Moyens sommaires de défense

[17]     La locataire a démontré qu’elle avait des moyens sommaires de défense ayant des chances de succès.

[18]     Ainsi, la demande de rétractation doit être accordée.

[19]     Or, comme la locataire a démontré qu’elle avait des moyens sommaires de défense ayant des chances de succès et tel que relaté précédemment, même si sa négligence est en cause quant à la raison de son absence à l’audience, celle-ci doit céder le pas à son droit de faire valoir sa défense au procès car elle a tout de même présenté des moyens sommaires de défense qui méritent d’être examinés, pour une saine administration de la justice.

[20]     Dans le présent cas, le principe de la stabilité des décisions doit être modulé et doit céder le pas au droit du demandeur d'être entendu.

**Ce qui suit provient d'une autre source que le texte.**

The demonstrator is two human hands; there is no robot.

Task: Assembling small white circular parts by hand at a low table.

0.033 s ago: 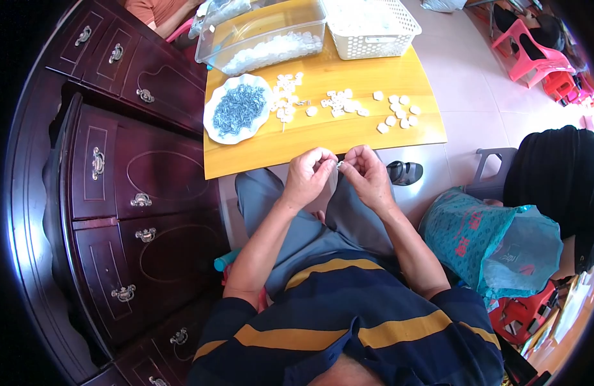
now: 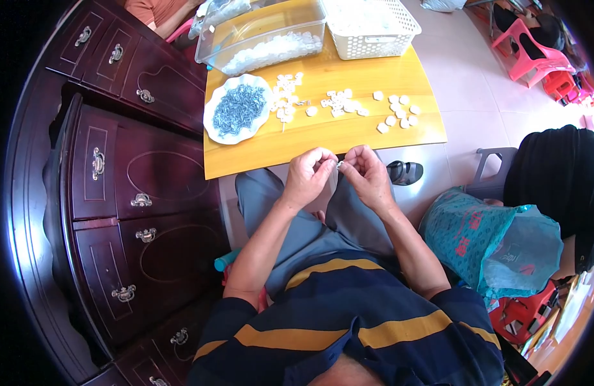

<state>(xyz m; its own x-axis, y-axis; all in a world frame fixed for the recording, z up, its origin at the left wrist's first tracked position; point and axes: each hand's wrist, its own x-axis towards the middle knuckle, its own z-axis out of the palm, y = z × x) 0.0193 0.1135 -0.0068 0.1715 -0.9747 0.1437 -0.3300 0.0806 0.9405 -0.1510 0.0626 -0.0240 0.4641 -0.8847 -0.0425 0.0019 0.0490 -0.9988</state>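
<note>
My left hand (image 2: 308,175) and my right hand (image 2: 368,174) meet over my lap at the near edge of the yellow table (image 2: 323,138). Both pinch one small white piece (image 2: 339,165) between their fingertips; its detail is too small to tell. Farther out on the table lie several loose white round pieces (image 2: 339,103). Left of them stands a white plate (image 2: 214,132) heaped with small blue-grey metal parts (image 2: 238,109). At the table's far side stand a clear plastic box (image 2: 265,38) with white pieces and a white mesh basket (image 2: 371,22).
A dark wooden cabinet with drawers (image 2: 117,180) runs along my left. A sandal (image 2: 405,172) lies on the tiled floor under the table edge. A teal bag (image 2: 483,238) and a black bundle (image 2: 554,174) sit at my right. Pink plastic chairs (image 2: 529,45) stand far right.
</note>
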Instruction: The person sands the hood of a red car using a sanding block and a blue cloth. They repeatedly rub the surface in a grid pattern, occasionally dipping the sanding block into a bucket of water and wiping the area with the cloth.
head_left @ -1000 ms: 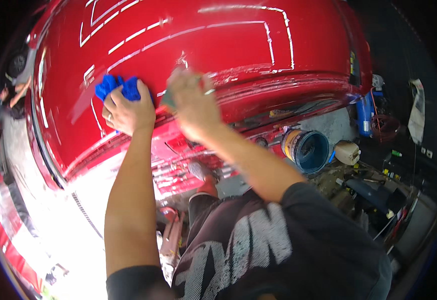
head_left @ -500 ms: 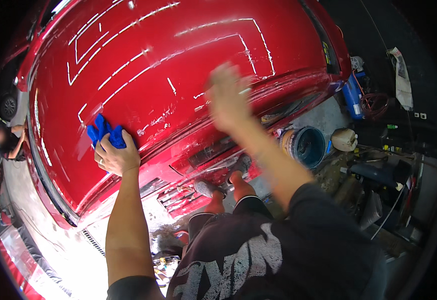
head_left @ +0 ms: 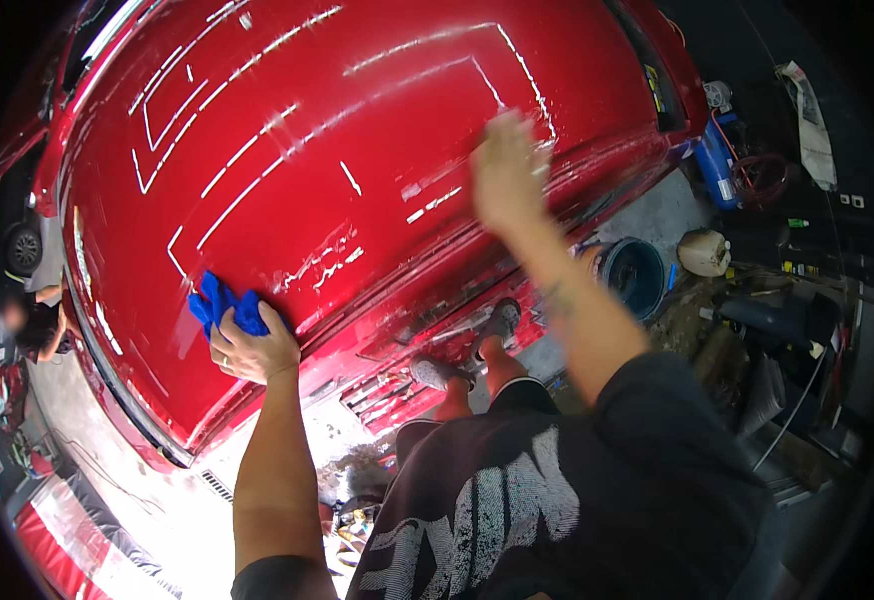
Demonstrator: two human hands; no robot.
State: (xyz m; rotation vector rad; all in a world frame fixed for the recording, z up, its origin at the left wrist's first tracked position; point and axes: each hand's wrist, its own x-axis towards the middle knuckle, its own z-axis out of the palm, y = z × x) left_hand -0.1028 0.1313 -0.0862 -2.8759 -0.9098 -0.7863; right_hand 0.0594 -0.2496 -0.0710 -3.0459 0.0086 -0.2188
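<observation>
Left hand (head_left: 254, 350) clutching crumpled blue cloth (head_left: 225, 308), seemingly microfibre

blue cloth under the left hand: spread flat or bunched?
Bunched. The blue cloth sits crumpled in folds under the left hand, pressed on the red car panel; only a small wad shows past the fingers.

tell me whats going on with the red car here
A person stands at a glossy red car hood. The left hand presses a bunched blue cloth against the hood near its lower edge. The right hand is raised over the hood further right, empty as far as the blur shows. On the ground to the right sit a blue bucket and a pale jug. Another person crouches at far left.
</observation>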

POUR CES MOTIFS, LE TRIBUNAL :

[21]     ACCUEILLE la demande en rétractation de la locataire qui en assume les frais;

[22]     RÉFÈRE le dossier à la mise au rôle pour la convocation des parties sur la demande originaire.

 

 

 

 

 

 

 

 

Lucie Béliveau

 

Présence(s) :

la locataire

Me Abdou Gaye, avocat de la locataire

le locateur

Me Antoine St-Germain Martel, avocat du locateur

Date de l’audience : 

4 avril 2022

 

 

 


 


[1]  Articles 2803, 2804 et 2845 du Code civil du Québec, CCQ-1991.

[2]  Lavallée c. Banque Nationale du Canada, C.A., 1998-08-28, SOQUIJ AZ-98011689, J.E. 98-1823, [1998] R.J.Q. 2289.

[3]  Article 89 de la Loi sur le Tribunal administratif du logement.

[4]  Article 44 du Règlement sur la procédure devant le tribunal administratif du logement.

[5]  Mondex Import Inc. c. Victorian Bottle Inc., C.S., 1999-04-22, SOQUIJ AZ-99026305, B.E. 99BE-640.

[6]  Groupe JSV Inc. c. Goal Capital Inc., C.A., 2014-02-28, 2014 QCCA 398, SOQUIJ AZ-51050462.

[7]  Girard c. Primeforce (C.Q., 2007-01-15), 2007 QCCQ 1557, SOQUIJ AZ-50420505, J.E. 2007-877, [2007] R.J.Q. 1053.